Task details:
Your answer should be one number: the count of lines in the records that include the word "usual".

Material provided:

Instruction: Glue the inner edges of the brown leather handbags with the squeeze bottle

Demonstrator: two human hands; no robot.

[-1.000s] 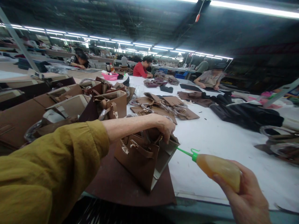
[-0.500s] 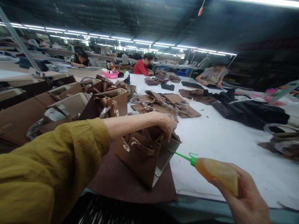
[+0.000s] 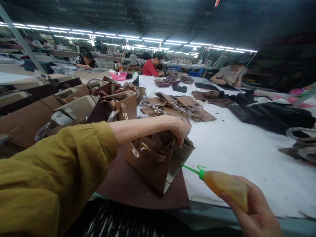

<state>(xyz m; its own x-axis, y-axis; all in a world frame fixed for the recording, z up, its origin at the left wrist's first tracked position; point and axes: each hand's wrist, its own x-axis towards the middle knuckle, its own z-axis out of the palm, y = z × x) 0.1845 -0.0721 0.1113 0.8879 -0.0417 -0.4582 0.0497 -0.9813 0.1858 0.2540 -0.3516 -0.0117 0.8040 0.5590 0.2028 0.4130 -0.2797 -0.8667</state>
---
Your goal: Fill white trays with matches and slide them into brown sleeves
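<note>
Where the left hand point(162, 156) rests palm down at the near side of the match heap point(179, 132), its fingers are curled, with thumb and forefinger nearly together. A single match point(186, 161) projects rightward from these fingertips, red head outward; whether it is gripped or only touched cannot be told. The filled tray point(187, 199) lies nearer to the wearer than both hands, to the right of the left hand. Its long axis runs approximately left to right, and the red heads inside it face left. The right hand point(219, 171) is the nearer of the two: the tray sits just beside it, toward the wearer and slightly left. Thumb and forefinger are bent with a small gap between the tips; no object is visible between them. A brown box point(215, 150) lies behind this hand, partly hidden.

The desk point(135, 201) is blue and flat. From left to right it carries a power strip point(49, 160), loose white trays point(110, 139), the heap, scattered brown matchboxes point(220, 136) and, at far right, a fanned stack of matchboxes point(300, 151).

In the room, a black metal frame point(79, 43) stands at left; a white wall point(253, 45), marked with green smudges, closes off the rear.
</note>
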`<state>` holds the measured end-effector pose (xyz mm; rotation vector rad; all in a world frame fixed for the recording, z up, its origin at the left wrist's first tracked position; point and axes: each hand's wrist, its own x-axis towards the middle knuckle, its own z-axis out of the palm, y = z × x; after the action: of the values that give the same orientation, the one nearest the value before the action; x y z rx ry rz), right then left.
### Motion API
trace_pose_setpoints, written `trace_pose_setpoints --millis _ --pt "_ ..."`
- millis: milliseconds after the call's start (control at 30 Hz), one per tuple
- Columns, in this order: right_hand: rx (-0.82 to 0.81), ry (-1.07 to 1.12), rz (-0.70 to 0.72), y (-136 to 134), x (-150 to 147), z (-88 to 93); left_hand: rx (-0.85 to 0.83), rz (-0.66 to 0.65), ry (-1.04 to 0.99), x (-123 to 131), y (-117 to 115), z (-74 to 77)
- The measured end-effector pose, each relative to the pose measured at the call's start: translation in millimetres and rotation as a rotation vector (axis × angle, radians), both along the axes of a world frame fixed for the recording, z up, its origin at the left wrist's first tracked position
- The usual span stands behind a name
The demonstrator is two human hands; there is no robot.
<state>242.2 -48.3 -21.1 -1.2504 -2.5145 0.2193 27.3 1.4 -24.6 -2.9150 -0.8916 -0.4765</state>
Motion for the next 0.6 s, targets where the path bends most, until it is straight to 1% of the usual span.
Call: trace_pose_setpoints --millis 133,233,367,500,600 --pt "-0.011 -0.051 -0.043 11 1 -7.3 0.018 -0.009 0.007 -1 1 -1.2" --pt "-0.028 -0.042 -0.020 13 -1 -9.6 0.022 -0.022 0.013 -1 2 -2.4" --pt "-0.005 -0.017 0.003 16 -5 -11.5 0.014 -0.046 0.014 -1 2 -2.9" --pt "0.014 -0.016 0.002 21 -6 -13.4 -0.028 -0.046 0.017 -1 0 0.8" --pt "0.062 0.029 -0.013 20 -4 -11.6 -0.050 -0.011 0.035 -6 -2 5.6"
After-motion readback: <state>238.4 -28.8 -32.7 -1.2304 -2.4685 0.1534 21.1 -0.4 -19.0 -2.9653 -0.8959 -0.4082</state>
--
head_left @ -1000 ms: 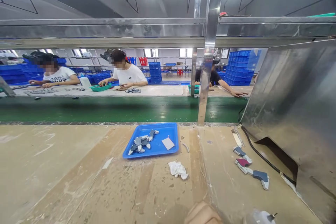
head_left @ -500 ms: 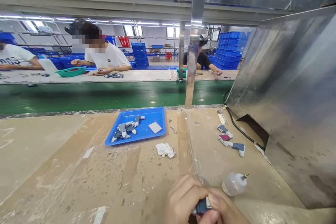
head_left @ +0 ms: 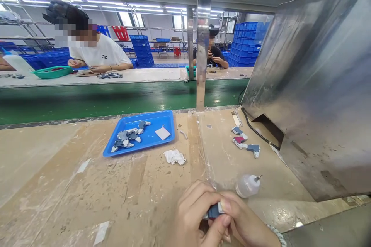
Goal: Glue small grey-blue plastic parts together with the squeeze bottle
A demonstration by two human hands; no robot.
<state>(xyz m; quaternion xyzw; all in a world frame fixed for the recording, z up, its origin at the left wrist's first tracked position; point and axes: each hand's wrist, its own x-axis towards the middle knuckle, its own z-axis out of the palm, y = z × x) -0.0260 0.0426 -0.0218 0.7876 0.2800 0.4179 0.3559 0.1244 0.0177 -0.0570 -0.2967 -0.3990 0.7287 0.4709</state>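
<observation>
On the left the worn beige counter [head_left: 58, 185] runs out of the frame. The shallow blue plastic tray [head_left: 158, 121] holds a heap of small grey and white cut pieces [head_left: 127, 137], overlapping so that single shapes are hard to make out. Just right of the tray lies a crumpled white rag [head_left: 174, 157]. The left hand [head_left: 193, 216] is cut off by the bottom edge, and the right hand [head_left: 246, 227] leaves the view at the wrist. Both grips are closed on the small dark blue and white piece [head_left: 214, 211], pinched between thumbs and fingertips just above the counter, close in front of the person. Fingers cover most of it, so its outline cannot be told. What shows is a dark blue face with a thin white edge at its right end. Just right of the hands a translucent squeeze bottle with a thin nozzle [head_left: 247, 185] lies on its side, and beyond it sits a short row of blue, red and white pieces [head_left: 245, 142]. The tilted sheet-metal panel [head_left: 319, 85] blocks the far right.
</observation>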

Task output:
2